Butterfly weed is a member of the milkweed family and, by some reports, the only Asclepias that does consistently well in south Florida. The plant can be grown as an annual flower or as a perennial. The plants grow to two- to four-feet-tall and flower from spring until fall. The flower colors are red and orange borne in clusters at the top of the plant. Butterflies can usually be seen flying around the plant and visiting the flowers.
Scientific name: Asclepias curassavica
Pronunciation: as-KLEE-pee-us kur-uh-SAV-ick-uh
Common name(s): butterfly weed, milkweed, silkweed, bloodflower
Plant type: herbaceous; annual
USDA hardiness zones: 4 through 10 (Figure 4)
Planting months for zone 7: June; July
Planting months for zone 8: May; June; July; August
Planting months for zone 9: March; April; May; June; July; August; September
Planting months for zone 10 and 11: February; March; April; May; June; July; August; September; October; November; December
Origin: native to Central America, North America, Mexico, and South America
Invasive potential: Caution—may be recommended by UF/IFAS faculty but should be managed to prevent its escape (reassess in 2 years)

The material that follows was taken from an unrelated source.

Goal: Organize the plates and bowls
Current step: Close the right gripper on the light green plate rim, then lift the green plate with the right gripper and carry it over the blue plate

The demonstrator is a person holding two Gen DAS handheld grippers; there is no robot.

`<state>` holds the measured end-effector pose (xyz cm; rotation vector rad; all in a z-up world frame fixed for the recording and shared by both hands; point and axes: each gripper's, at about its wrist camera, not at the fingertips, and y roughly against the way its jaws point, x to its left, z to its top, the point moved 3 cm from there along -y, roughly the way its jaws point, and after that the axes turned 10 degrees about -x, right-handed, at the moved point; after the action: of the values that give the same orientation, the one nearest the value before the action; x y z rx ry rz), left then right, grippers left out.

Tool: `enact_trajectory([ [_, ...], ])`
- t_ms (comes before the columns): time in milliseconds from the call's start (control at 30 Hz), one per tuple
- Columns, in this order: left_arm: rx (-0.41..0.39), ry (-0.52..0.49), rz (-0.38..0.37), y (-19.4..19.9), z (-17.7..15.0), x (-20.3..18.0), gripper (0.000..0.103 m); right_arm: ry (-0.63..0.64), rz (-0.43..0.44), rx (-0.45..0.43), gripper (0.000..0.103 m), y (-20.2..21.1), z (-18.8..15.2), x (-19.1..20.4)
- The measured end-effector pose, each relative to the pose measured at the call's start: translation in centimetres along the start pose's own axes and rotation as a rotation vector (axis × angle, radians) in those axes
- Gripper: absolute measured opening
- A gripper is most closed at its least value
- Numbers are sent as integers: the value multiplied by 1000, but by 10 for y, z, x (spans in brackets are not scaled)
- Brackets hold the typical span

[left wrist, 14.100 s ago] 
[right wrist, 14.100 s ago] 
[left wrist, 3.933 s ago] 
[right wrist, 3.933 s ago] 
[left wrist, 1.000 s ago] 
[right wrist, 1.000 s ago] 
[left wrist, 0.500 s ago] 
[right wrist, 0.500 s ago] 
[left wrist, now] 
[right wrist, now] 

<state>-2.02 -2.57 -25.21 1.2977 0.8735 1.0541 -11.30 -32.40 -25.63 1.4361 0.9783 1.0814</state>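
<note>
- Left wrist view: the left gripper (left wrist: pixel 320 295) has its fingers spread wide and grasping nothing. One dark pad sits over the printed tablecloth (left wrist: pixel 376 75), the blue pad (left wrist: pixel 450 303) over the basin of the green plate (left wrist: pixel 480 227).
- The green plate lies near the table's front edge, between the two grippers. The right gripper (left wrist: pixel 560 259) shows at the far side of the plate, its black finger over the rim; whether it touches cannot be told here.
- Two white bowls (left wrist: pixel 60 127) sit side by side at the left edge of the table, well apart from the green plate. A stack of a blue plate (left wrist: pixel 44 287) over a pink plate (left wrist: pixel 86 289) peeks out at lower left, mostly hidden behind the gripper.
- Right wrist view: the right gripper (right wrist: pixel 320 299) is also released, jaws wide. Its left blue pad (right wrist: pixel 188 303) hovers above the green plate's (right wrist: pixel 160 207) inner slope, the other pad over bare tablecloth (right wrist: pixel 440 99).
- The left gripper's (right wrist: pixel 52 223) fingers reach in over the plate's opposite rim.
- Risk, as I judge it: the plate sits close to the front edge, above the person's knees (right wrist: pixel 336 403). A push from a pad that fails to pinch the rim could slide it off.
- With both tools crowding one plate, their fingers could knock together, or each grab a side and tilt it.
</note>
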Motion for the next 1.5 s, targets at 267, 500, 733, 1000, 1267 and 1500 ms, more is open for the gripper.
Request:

Uses: naturalizing; cut flowers; attracts butterflies; mass planting
Availability: somewhat available, may have to go out of the region to find the plant
Height: 1 to 2 feet
Spread: 1 to 2 feet
Plant habit: round; upright
Plant density: moderate
Growth rate: fast
Leaf arrangement: alternate
Leaf type: simple
Leaf margin: entire
Leaf shape: oblong
Leaf venation: parallel
Leaf type and persistence: deciduous
Leaf blade length: 4 to 8 inches
Leaf color: green
Fall color: not applicable
Fall characteristic: not applicable
Flower color: red; yellow
Flower characteristic: summer-flowering; spring-flowering
Fruit shape: unknown
Fruit length: unknown
Fruit cover: unknown
Fruit color: unknown
Fruit characteristic: inconspicuous and not showy
Trunk and Branches
Trunk/bark/branches: not applicable
Current year stem/twig color: green
Current year stem/twig thickness: thick
Light requirement: plant grows in full sun
Soil tolerances: acidic; slightly alkaline; sand; loam; clay
Drought tolerance: high
Soil salt tolerance: poor
Plant spacing: 18 to 24 inches
Roots: not applicable
Winter interest: no special winter interest
Outstanding plant: plant has outstanding ornamental features and could be planted more
Pest resistance: very sensitive to one or more pests or diseases which can affect plant health or aesthetics
Use and Management
As plants age and become somewhat woody near the base of the plant, cut them back to stimulate new growth near the bottom. This will help them look good for many years.
The best sites have exposure to sun or partial shade and almost any soil. Butterfly weed is slow to start growth in the spring. Mark its location in hardiness zones 8 and parts of 9 before the plant disappears in the winter to prevent damage to easily injured dormant crowns. A deep root (taproot) reportedly makes transplanting difficult. Once established do not disturb butterfly weed unnecessarily. Occasional fertilization can help keep flowers coming nearly all year long.
The thin stems and widely spaced leaves of the butterfly weed give a slightly weedy appearance (hence the name), so most gardeners mix them with shorter plants where the bright red and yellow flowers can be easily seen above the ground cover. The leaves can be stripped by caterpillars and the plant often looks stick-like at certain times of the year so using ground cover also helps hide the bare stems until they can be cut back. Pair with plants with large foliage and mounding or loose spreading forms to help the butterfly weed poke through the plants. White or purple flowers are complementary colors to yellow and red, which will contrast nicely.
Pests and Diseases
Aphids may infest butterfly weed.
Leaf spot diseases are seen but not serious.
Rusts cause the formation of reddish-colored spots.
Cucumber mosaic virus causes leaf mottling, but no chemical control is available.